- _Directions_: Copy word for word the lines from the start of the records through the line that contains "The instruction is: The", both included.

(Stored data)
════════════════

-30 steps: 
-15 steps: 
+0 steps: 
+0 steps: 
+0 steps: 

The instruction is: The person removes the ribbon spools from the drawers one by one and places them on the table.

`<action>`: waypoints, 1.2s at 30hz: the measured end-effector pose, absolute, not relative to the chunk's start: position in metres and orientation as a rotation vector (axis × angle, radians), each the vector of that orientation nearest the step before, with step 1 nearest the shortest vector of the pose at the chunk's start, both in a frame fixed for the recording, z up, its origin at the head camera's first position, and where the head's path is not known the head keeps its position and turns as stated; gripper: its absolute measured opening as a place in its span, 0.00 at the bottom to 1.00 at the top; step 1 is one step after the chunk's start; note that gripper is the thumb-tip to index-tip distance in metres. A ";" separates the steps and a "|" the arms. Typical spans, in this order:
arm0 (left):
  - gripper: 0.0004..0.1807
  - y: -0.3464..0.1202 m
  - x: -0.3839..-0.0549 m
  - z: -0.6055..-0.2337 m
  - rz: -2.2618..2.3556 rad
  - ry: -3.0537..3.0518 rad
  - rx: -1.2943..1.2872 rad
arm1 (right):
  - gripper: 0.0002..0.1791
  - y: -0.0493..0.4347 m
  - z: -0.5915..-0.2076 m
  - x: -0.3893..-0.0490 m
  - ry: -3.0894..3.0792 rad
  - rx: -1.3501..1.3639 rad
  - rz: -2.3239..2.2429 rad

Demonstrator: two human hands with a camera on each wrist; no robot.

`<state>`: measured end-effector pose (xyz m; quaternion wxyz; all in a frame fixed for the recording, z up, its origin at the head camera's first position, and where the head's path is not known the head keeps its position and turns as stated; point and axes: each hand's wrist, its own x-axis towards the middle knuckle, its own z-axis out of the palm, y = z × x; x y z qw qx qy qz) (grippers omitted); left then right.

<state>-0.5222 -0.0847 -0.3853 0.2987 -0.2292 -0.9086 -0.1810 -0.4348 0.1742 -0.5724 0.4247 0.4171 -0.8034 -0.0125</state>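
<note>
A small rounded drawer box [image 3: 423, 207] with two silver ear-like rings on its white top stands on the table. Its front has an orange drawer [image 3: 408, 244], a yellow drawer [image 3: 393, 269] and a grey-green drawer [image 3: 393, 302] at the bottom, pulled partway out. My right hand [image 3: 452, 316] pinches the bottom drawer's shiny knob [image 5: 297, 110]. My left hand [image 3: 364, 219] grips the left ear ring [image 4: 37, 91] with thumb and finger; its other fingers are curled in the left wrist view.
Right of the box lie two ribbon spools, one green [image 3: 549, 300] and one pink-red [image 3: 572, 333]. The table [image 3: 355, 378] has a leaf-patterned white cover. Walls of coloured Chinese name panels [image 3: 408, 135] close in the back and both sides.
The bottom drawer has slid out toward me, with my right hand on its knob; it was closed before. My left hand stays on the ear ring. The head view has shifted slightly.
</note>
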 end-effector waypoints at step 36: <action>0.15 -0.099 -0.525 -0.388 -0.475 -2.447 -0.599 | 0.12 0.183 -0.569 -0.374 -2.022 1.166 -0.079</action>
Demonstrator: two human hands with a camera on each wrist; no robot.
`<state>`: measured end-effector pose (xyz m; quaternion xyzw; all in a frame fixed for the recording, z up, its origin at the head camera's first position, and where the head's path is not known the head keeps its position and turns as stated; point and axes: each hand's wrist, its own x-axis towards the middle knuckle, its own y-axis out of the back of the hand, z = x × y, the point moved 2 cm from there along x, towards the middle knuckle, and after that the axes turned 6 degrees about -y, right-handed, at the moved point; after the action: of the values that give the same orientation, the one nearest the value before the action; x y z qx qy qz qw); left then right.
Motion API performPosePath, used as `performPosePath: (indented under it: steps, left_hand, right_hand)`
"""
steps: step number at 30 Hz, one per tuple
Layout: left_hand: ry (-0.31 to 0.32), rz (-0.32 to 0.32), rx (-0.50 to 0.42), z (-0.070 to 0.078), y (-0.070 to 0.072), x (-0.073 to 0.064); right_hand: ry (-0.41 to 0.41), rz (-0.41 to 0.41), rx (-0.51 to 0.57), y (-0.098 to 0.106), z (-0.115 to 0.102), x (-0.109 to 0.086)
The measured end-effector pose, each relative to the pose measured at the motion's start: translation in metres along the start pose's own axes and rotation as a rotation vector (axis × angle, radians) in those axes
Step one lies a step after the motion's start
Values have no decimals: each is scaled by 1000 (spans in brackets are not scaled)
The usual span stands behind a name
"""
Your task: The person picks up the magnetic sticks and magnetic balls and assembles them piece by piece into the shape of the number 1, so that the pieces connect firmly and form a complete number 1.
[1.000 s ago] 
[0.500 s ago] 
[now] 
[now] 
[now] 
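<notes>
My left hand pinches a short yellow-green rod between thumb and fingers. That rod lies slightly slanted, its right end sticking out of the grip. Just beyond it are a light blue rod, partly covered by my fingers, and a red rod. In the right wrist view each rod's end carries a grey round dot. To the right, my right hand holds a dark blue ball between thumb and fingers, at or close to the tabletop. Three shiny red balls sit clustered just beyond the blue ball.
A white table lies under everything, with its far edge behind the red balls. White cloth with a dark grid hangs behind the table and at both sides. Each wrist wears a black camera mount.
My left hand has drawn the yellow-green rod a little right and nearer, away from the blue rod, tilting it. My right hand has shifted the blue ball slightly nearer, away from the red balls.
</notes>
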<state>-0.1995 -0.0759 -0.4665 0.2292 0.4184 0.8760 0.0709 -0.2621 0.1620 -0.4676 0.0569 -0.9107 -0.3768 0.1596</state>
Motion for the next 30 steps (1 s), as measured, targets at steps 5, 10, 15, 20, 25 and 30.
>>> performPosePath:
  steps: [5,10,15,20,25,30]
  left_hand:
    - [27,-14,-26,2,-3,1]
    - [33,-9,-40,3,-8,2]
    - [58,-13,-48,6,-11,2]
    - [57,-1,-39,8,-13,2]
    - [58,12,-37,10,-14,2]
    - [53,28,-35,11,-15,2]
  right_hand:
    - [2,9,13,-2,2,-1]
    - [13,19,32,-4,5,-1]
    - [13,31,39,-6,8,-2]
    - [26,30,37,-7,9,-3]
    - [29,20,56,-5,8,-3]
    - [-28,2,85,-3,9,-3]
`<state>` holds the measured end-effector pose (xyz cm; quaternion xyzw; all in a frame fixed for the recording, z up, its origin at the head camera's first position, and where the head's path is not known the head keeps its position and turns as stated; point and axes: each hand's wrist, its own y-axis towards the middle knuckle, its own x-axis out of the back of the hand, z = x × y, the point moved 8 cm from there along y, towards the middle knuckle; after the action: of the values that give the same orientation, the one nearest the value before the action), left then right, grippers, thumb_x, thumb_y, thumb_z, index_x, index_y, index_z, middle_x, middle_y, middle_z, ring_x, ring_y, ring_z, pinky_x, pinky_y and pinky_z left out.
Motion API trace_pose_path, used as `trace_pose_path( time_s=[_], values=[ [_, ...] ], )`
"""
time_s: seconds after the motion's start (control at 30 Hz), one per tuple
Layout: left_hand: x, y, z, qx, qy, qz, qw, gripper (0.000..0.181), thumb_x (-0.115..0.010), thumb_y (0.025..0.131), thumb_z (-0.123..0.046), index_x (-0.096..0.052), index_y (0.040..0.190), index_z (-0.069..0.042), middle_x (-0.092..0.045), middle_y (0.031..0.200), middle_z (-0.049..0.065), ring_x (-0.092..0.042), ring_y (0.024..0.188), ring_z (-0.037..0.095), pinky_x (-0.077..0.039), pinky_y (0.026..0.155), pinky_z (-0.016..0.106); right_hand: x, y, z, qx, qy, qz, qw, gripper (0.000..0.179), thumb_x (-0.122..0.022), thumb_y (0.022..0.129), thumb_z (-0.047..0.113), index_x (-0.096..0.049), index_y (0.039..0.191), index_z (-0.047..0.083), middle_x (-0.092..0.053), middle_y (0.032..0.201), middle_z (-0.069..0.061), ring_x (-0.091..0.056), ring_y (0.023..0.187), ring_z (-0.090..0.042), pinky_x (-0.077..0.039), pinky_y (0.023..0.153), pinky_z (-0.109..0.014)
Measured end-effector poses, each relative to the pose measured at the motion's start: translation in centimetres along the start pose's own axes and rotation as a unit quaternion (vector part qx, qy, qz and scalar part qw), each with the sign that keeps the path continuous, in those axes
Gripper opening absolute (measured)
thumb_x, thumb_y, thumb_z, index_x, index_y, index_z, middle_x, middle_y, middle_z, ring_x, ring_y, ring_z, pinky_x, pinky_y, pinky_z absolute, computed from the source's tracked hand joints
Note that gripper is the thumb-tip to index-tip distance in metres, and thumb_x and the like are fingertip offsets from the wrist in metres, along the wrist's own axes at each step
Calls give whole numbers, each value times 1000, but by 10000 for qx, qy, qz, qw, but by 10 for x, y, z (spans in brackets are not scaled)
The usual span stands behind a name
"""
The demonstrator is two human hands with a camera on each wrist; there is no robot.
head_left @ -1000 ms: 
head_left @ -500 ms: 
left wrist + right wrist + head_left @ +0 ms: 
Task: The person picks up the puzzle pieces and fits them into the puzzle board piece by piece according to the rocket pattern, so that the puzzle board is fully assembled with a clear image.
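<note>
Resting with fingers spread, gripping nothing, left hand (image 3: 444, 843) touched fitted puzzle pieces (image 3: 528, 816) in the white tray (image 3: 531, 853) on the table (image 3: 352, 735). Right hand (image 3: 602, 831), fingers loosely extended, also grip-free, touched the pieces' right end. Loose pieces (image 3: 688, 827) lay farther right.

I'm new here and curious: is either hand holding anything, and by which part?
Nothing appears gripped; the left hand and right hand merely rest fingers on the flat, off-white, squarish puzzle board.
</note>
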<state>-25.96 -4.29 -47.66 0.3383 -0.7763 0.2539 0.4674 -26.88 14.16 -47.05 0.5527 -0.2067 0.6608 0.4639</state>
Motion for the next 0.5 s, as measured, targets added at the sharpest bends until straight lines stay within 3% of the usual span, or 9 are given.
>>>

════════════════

- _Solution to the exercise_:
-30 steps: 
-15 steps: 
+0 steps: 
+0 steps: 
+0 steps: 

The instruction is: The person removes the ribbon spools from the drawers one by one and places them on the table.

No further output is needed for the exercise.